THE PROBLEM:
The answer consists only of the lines from the beginning of the listing below to the line holding "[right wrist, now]", inclusive, with every picture removed.

DATA FOR THE TASK:
++++++++++

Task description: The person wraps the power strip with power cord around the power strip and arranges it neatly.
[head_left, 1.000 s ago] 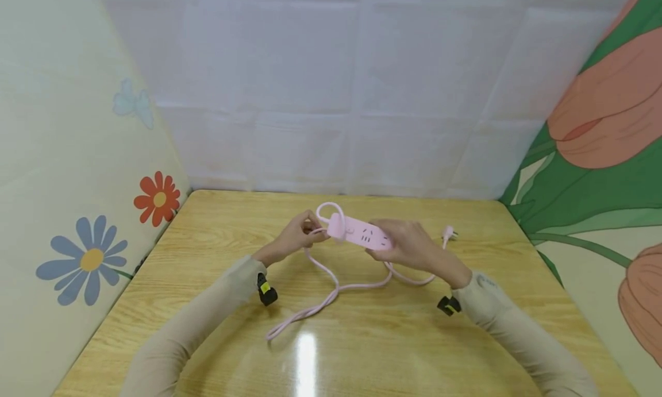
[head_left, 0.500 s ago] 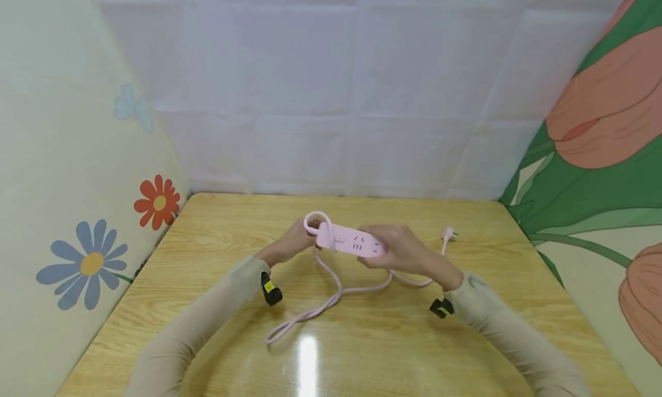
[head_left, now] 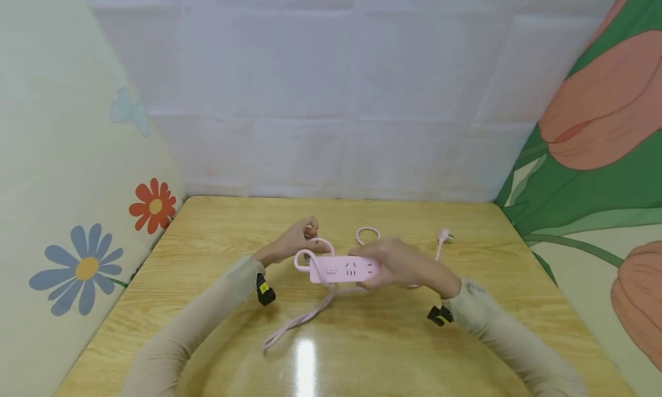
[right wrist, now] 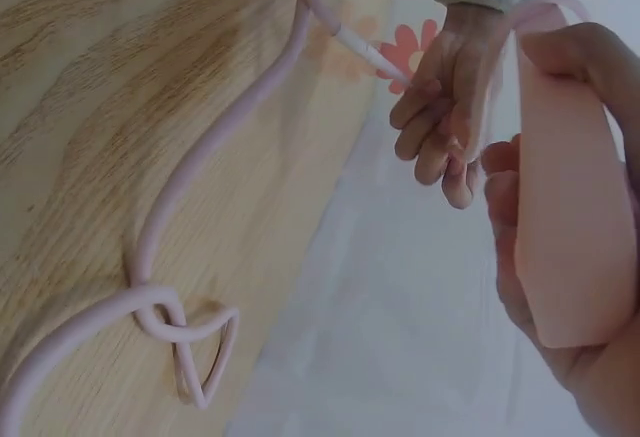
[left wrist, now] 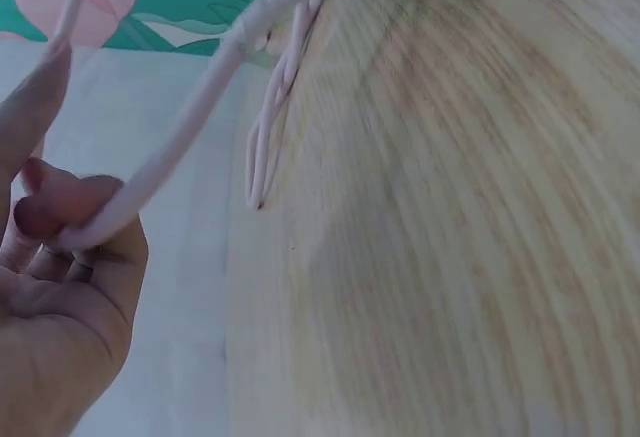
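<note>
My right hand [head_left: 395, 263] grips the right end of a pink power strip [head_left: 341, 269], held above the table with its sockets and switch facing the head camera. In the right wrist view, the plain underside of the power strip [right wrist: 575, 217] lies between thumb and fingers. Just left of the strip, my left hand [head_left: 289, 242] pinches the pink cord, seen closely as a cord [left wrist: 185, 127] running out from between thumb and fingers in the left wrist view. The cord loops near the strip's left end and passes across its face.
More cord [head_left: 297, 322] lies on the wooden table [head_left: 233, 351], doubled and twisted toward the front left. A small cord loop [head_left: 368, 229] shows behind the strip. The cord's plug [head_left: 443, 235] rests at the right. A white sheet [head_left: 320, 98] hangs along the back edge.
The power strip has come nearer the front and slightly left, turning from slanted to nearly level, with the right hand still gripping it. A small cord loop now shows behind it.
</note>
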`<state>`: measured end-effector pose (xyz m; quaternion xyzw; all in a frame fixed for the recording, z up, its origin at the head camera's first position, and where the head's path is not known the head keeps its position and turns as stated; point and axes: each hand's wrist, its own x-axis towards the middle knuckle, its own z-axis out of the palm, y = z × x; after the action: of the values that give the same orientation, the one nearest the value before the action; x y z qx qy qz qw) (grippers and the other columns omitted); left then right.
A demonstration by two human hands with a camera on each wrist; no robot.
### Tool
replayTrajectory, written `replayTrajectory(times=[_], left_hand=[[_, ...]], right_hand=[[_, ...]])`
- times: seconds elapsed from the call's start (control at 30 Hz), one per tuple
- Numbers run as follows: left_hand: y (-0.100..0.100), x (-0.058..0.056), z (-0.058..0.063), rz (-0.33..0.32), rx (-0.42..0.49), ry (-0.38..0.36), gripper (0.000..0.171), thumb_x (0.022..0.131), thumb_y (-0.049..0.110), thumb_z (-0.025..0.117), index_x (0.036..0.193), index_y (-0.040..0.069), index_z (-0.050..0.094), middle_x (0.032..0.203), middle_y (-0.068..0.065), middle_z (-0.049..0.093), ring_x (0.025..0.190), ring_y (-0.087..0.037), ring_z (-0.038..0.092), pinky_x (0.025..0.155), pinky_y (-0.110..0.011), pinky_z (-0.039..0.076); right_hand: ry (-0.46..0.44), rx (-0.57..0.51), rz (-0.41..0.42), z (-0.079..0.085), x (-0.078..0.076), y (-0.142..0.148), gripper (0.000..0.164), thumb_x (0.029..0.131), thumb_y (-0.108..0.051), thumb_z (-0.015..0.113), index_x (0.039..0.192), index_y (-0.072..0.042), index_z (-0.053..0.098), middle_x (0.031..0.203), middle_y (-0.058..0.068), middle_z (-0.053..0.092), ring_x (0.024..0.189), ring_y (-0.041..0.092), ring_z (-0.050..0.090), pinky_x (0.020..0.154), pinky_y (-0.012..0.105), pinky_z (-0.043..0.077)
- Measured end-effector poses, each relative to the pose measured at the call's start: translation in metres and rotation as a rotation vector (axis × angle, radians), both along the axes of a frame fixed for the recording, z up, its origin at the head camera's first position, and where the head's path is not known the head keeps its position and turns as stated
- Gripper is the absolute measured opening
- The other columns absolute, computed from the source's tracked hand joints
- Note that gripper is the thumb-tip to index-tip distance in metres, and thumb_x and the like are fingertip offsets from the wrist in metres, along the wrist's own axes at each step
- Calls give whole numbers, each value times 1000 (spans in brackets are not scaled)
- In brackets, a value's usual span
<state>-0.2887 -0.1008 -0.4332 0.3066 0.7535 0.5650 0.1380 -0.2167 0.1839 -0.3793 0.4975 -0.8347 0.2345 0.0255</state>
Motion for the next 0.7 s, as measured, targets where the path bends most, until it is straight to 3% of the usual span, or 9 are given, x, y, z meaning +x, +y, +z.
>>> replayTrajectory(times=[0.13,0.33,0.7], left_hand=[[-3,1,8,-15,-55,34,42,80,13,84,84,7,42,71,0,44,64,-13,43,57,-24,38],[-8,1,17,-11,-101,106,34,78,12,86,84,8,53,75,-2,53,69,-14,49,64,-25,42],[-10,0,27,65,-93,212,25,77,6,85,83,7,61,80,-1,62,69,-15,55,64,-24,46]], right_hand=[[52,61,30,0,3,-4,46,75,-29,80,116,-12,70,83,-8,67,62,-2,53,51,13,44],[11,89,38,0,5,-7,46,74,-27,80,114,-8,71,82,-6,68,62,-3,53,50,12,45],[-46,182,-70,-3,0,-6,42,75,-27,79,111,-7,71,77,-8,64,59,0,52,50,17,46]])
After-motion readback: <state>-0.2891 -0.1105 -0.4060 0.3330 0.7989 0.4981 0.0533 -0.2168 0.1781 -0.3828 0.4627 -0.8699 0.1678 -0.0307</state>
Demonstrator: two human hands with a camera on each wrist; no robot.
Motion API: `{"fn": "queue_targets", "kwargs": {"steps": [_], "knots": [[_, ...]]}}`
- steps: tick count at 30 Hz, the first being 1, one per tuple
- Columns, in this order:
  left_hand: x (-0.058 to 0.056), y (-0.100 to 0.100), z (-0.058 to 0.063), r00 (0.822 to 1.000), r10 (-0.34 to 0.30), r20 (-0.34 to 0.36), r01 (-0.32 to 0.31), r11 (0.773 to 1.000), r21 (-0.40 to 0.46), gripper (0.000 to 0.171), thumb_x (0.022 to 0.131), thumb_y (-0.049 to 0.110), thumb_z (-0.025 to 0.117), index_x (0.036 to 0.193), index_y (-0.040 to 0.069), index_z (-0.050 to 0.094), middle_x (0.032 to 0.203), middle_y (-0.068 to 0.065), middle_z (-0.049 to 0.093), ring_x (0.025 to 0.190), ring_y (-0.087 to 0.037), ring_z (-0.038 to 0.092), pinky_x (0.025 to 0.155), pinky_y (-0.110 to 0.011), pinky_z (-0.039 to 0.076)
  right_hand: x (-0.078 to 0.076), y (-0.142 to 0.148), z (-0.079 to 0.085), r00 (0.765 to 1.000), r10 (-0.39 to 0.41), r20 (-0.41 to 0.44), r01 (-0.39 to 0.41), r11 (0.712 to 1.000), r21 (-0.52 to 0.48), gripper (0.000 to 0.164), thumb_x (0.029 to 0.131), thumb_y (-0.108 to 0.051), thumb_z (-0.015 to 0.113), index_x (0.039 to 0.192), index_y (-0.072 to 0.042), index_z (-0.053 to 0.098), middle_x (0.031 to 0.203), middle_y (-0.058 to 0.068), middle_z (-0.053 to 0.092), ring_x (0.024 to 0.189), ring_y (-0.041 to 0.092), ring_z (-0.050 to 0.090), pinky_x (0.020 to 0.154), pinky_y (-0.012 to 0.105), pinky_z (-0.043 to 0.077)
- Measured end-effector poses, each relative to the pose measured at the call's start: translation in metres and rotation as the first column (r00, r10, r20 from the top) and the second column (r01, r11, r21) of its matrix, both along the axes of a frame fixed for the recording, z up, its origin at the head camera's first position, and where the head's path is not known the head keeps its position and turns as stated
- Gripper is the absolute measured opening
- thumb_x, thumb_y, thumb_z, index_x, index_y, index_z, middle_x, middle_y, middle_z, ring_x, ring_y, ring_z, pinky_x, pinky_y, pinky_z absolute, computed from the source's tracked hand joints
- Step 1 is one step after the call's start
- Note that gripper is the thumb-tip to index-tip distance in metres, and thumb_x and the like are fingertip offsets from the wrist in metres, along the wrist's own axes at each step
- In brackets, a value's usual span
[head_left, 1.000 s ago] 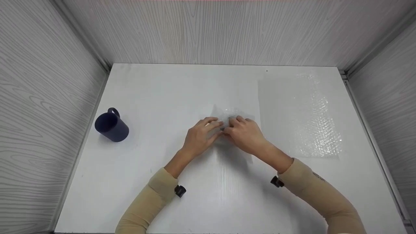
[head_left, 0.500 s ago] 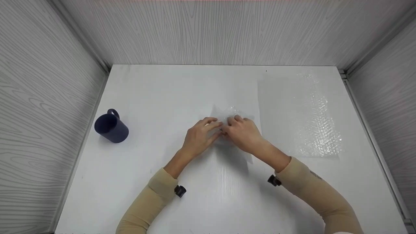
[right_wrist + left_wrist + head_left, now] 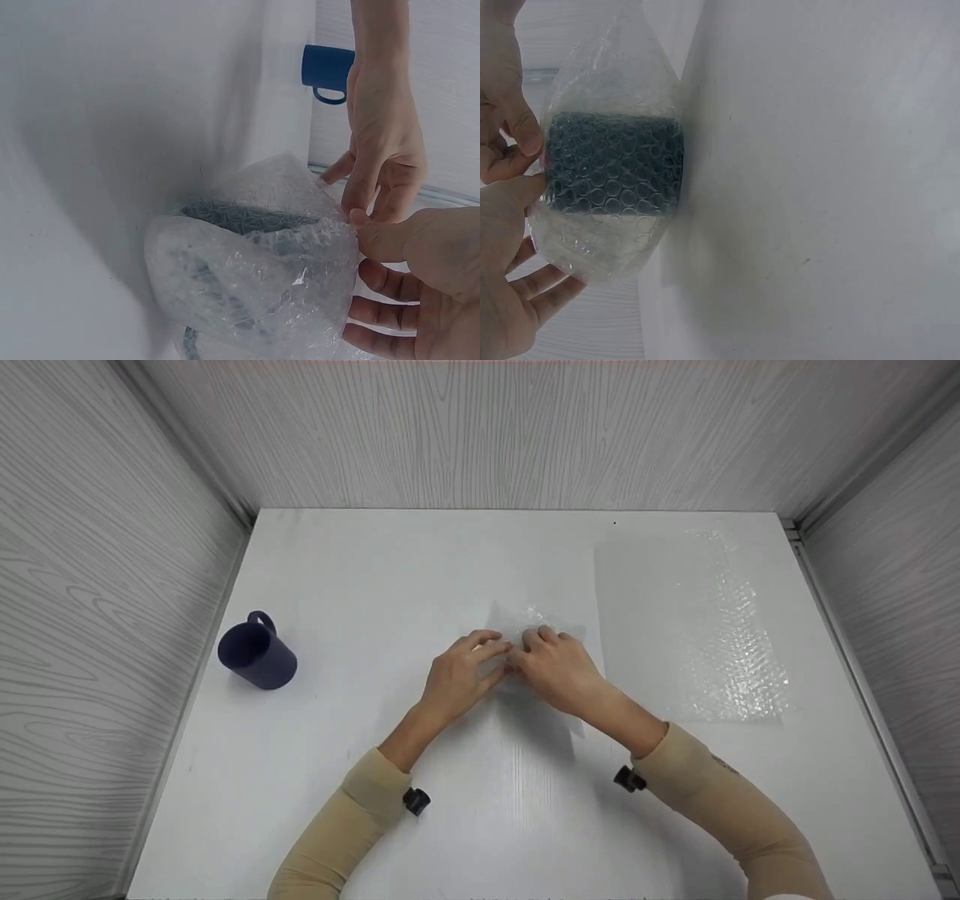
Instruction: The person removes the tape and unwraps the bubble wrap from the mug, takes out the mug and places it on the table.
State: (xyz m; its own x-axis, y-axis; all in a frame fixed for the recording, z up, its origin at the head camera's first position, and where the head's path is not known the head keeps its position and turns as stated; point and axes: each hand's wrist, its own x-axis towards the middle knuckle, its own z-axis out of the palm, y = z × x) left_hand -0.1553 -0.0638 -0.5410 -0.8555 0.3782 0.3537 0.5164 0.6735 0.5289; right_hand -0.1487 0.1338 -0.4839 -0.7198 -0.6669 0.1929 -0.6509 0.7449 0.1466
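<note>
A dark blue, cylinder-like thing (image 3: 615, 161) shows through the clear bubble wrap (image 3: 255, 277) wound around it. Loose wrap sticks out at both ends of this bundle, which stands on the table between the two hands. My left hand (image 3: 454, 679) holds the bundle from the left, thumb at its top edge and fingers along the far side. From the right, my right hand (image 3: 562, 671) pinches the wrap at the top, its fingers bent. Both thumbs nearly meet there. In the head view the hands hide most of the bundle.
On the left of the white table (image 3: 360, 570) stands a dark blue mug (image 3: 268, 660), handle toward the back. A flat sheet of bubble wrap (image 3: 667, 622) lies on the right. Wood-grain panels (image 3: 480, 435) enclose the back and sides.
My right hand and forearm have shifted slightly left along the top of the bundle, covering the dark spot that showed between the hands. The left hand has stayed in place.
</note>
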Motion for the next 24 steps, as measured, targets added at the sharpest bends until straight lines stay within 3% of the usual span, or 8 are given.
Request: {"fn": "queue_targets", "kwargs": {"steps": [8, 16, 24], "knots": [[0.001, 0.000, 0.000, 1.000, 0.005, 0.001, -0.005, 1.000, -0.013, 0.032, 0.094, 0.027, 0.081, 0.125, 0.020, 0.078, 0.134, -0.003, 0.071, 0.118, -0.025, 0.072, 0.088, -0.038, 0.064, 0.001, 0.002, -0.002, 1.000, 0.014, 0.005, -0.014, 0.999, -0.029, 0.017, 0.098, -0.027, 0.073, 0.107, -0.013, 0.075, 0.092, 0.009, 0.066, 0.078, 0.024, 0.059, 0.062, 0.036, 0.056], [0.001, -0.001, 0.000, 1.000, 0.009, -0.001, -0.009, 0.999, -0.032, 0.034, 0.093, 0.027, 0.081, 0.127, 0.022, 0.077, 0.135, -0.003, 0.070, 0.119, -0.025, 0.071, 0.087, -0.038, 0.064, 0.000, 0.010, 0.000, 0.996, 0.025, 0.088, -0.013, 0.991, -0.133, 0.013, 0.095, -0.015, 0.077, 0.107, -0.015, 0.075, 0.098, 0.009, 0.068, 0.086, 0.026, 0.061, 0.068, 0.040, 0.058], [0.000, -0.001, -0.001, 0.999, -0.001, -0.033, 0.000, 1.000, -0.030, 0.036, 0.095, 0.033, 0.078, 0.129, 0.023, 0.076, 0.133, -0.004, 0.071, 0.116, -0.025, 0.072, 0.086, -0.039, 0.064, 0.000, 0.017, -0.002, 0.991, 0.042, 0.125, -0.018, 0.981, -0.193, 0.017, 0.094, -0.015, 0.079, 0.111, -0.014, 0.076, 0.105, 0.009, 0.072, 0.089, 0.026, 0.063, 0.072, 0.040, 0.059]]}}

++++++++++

REPLY TO THE TASK:
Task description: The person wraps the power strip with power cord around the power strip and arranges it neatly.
[head_left, 1.000 s ago] 
[head_left, 0.500 s ago] 
[head_left, now] 
[right wrist, now] 

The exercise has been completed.